▶ [Exercise] The output is a word-for-word repeat of the listing below, free of images.

** Opening Given data block **

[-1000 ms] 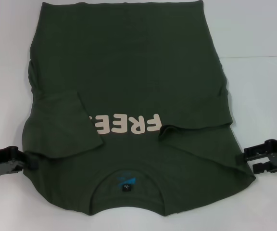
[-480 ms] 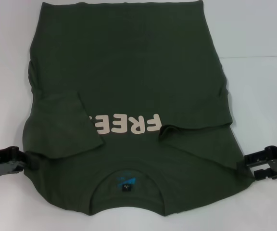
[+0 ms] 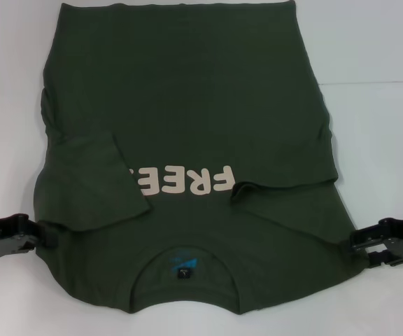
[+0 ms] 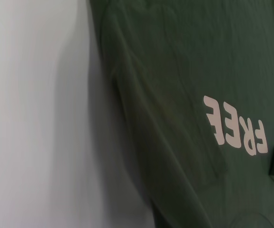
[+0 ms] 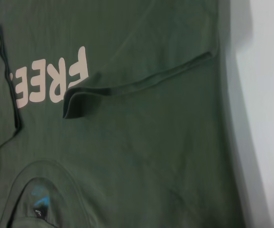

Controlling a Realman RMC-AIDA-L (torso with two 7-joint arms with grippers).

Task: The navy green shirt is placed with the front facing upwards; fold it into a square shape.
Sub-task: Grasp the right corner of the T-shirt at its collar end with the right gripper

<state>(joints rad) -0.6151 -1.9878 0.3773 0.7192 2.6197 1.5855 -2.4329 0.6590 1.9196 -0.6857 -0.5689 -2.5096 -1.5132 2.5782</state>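
Head view: the left gripper (image 3: 44,234) and right gripper (image 3: 354,243) are seen closed on opposite shoulder edges of the navy green shirt (image 3: 187,126), spread front-up on the white worktop (image 3: 383,126) with both sleeves folded inward. For a square fold, both shoulders are best lifted level and carried evenly toward the hem.

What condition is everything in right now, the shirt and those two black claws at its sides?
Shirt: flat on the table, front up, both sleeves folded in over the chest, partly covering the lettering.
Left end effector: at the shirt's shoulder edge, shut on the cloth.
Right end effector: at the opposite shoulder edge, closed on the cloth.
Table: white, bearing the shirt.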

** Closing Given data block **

▶ [Solution to the exercise]
[-1000 ms] 
[-480 ms] 
[+0 ms] 
[+0 ms] 
[+0 ms] 

Controlling a Realman RMC-AIDA-L (torso with two 7-joint arms with grippers).

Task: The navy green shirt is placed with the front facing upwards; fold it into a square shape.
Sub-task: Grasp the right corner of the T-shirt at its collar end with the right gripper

<state>(joints rad) -0.6151 -1.9878 0.3773 0.7192 2.6197 1.5855 -2.4329 0.6590 1.9196 -0.6857 -0.5689 -2.5096 -1.5132 2.5782</state>
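Head view: the left gripper (image 3: 44,234) and right gripper (image 3: 354,243) are seen closed on opposite shoulder edges of the navy green shirt (image 3: 187,126), spread front-up on the white worktop (image 3: 383,126) with both sleeves folded inward. For a square fold, both shoulders are best lifted level and carried evenly toward the hem.

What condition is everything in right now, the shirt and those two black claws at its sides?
Shirt: flat on the table, front up, both sleeves folded in over the chest, partly covering the lettering.
Left end effector: at the shirt's shoulder edge, shut on the cloth.
Right end effector: at the opposite shoulder edge, closed on the cloth.
Table: white, bearing the shirt.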

For this exercise, nothing more remains to be given.